China’s latest victory — cutting El Salvador from Taiwan’s already short list of diplomatic allies — has taken the political struggle between Beijing and Taipei to a new phase. Not only did it provoke the unprecedented response from President Tsai Ing-wen of Taiwan that China’s continuing diplomatic isolation of Taiwan “encroaches on our sovereignty,” but the move also prompted the White House to issue a statement that is reminiscent of the controversial Monroe Doctrine. Apart from the reiteration of its stance on cross-strait relations between China and Taiwan, the White House bluntly warned that El Salvador’s decision to sever diplomatic ties with Taipei in favor of Beijing “affects…the economic health and security of the entire Americas region” and is “of grave concern to the United States.”
It is no surprise that Washington’s strong messages, sent from both the White House and Capitol Hill, have gone down well with the Taiwan government and many of the supporters of this self-governing free democracy in East Asia. Political support from Washington is a real boost to the morale of the Taiwanese people in the face of their increasingly assertive giant neighbor.
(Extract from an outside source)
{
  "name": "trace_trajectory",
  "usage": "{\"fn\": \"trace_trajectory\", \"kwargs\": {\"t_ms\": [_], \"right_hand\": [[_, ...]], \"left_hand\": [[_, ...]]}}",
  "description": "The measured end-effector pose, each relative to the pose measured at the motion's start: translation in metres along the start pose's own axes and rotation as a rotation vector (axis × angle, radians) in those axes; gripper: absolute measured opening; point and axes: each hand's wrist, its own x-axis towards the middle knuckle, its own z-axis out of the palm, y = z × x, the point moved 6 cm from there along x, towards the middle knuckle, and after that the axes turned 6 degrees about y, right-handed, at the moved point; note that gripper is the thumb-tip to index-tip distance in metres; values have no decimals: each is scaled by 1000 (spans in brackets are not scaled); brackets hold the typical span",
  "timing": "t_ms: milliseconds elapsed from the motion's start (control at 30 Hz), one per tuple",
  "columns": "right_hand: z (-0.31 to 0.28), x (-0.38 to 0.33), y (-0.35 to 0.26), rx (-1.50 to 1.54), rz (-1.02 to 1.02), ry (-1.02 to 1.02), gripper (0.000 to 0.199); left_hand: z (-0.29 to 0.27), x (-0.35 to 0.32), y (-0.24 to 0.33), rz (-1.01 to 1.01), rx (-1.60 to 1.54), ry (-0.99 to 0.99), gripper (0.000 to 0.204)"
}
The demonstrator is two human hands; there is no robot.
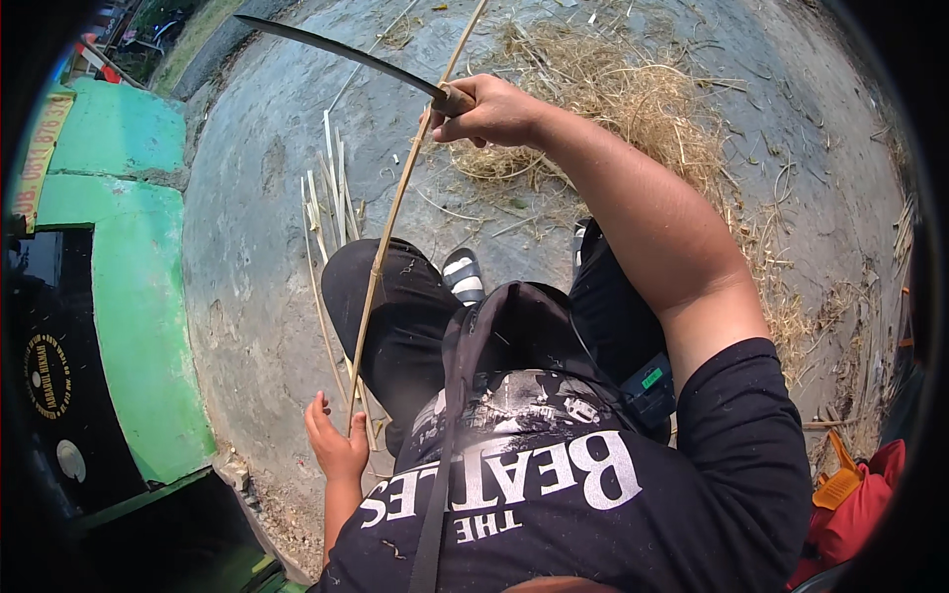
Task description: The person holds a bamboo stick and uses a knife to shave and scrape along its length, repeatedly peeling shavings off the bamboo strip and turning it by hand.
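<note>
My right hand [494, 111] is wrapped round the short wooden handle of a machete [341, 47]. Its long dark blade points away to the upper left. A long, thin bamboo strip [380, 252] slants from beyond the blade, past the right hand and over my left knee. Its near end reaches my left hand [338, 450], passing between the thumb and the fingers. Those fingers are stretched out and apart, not gripping the strip. Whether the right fingers also touch the strip is hidden behind the handle.
Several split bamboo strips [334, 198] lie on the concrete by my left knee. Beyond my feet is a heap of straw-coloured shavings [623, 94]. A green wall [148, 326] stands at the left; red cloth [858, 514] lies at the lower right.
</note>
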Motion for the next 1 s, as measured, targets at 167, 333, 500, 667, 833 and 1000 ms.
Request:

Yet it’s not clear whether the U.S. intervention on Taiwan’s side in its battle against China’s strategic move to pry away its remaining diplomatic allies in the Western Hemisphere will help Taiwan’s cause – functioning as an independent sovereign, albeit (virtually) unrecognized, state – or, simply backfire.
To answer this question, we need to have a deeper understanding of China’s recent assertive stance on Taiwan’s international presence. And, the status quo, or rather, the meaning of the status quo of Taiwan as a self-governing free democracy, holds the key to the required deeper understanding.
It’s All About the Status Quo
Maintaining the status quo has long been the U.S. policy toward the Taiwan Strait. The first Democratic Progressive Party (DPP) government’s alleged attempt to change the status quo angered both Beijing and Washington in the early 2000s. With the China-friendly Nationalists (also known as Kuomintang or KMT) retaking the Taiwanese presidency in 2008 at the end of the independence-leaning Chen Shui-bian’s eight-year reign, maintaining the status quo was propagated by Taipei as the lynchpin of its new rapprochement with Beijing, calming down the once tumultuous Taiwan Strait.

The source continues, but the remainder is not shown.